Elaboração do Plano Ambiental
Desde o fim do ano passado, os profissionais da
Zago Consultoria Ambiental estão trabalhando no diagnóstico e no levantamento de problemas ambientais que devem ser combatidos em Gramado. Reuniões com entidades e conselhos, além da pesquisa
on line disponibilizada pela
GramadoSite.com (
Clique aqui para conferir) serviram como ferramentas para a coleta de dados. De posse das informações, agora eles se empenham na elaboração de programas para reduzir o impacto no meio ambiente local. Essa é a última fase da formatação do
Plano Ambiental de Gramado, que deve estar concluído até março.

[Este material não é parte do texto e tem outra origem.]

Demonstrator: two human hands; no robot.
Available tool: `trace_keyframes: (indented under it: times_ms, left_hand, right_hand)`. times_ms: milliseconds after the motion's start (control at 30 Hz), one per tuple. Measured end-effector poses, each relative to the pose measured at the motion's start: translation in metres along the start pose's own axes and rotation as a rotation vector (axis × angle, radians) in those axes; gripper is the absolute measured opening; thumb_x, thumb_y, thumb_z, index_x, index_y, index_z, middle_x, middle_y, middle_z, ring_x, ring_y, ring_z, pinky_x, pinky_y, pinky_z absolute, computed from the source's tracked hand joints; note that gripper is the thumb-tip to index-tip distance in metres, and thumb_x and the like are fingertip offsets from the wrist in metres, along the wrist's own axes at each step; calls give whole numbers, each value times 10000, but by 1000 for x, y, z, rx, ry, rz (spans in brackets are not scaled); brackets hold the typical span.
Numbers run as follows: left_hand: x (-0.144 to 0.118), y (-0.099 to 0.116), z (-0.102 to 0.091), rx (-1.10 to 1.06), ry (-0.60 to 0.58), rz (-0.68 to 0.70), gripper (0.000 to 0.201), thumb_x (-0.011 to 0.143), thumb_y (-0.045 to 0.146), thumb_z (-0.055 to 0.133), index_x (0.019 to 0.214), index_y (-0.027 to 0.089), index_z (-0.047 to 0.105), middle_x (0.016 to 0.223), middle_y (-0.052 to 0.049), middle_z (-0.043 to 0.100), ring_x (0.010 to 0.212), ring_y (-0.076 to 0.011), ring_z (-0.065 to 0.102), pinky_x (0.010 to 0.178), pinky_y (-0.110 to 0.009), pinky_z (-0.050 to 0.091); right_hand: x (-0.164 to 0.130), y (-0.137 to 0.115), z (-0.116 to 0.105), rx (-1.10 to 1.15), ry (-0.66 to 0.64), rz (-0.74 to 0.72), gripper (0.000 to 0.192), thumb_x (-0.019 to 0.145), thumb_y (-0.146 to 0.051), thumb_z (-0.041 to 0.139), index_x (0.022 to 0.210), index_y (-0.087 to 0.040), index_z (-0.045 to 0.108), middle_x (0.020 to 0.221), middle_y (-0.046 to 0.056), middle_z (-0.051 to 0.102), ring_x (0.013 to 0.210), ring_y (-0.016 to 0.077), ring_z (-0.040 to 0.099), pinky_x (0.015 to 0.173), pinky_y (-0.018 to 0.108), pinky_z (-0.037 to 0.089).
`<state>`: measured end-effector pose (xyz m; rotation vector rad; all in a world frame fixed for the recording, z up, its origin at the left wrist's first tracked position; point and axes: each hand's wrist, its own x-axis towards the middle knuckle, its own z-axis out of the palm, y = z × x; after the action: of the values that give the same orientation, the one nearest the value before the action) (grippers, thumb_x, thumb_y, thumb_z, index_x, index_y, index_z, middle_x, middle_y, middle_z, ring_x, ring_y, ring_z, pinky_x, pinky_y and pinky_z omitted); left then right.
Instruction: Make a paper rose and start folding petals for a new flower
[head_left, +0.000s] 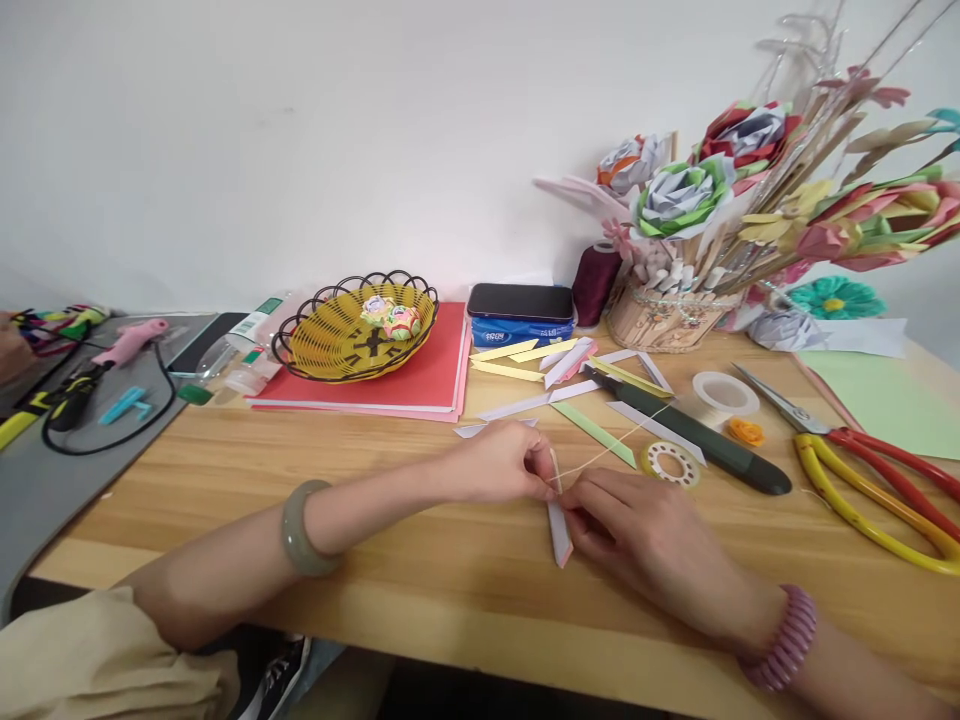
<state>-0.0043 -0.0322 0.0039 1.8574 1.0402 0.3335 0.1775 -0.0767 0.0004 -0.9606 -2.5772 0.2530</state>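
My left hand [502, 460] pinches the upper end of a small folded paper strip [559, 535], white with a pinkish edge. Close beside it, my right hand [637, 515] has its fingers closed on the same strip, lower down. A thin pale thread [611, 450] runs from between my fingertips up to the right, over a dark green utility knife [697, 430], toward a white spool [724, 395]. Just past my right hand lies a roll of clear tape [670, 464]. Whether the thread is wound around the strip is hidden by my fingers.
Behind my hands lie several cut paper strips [592, 432]. Large scissors [862, 460] rest at right, near green paper [892, 400]. A yellow basket [330, 350] sits on red paper [360, 402]. Paper flowers fill a wooden holder [667, 320]. A hot glue gun [75, 395] lies far left.
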Motion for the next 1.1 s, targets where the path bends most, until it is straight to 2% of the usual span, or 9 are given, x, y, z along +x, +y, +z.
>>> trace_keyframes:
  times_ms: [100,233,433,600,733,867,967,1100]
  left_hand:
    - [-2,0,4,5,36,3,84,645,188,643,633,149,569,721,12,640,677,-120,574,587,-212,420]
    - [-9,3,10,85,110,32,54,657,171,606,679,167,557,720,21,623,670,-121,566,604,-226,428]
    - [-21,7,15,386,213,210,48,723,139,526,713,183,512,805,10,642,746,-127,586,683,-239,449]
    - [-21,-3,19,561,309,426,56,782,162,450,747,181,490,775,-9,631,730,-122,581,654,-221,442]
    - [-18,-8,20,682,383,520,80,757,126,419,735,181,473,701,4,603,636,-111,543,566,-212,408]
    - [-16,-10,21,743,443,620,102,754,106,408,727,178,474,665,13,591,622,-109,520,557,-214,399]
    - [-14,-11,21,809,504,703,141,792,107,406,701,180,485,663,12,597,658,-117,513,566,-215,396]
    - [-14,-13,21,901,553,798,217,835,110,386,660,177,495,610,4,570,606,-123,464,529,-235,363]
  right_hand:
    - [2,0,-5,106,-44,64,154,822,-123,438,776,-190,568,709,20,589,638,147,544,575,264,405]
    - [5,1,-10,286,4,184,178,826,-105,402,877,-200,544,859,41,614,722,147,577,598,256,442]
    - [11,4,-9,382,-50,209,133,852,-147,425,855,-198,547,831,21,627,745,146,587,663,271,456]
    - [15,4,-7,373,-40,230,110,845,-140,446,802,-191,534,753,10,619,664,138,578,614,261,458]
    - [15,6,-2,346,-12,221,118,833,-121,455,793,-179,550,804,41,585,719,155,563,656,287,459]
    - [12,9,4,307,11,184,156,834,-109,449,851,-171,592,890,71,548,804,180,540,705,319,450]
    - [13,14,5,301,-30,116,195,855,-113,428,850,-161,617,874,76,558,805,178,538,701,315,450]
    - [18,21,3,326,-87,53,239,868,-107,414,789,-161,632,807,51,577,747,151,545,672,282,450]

Para que serve o Plano Ambiental
A intenção do plano é credenciar o município para liberar licenças ambientais para as atividades de impacto local, sem depender da influência de outros órgãos, como Fepam e Defap, por exemplo. Ao mesmo tempo, a população também se beneficia de mais qualidade de vida, pois a aplicação do plano tende a tornar o município mais sustentável. “A tendência é que o Plano Ambiental se torne tão importante quanto o Plano Diretor para os municípios”, já projetava Ana no início do trabalho.
O que compõe o Plano Ambiental
Além das metas para combater os impactos ambientais considerados mais urgentes, o Plano contempla mapas que descrevem a ocupação do solo, preservação da vegetação, dos mananciais, relevo, etc. O mapeamento está sob a responsabilidade da Univates, contando com a revisão da Zago. O Plano Ambiental deve servir como um instrumento de gestão para o município.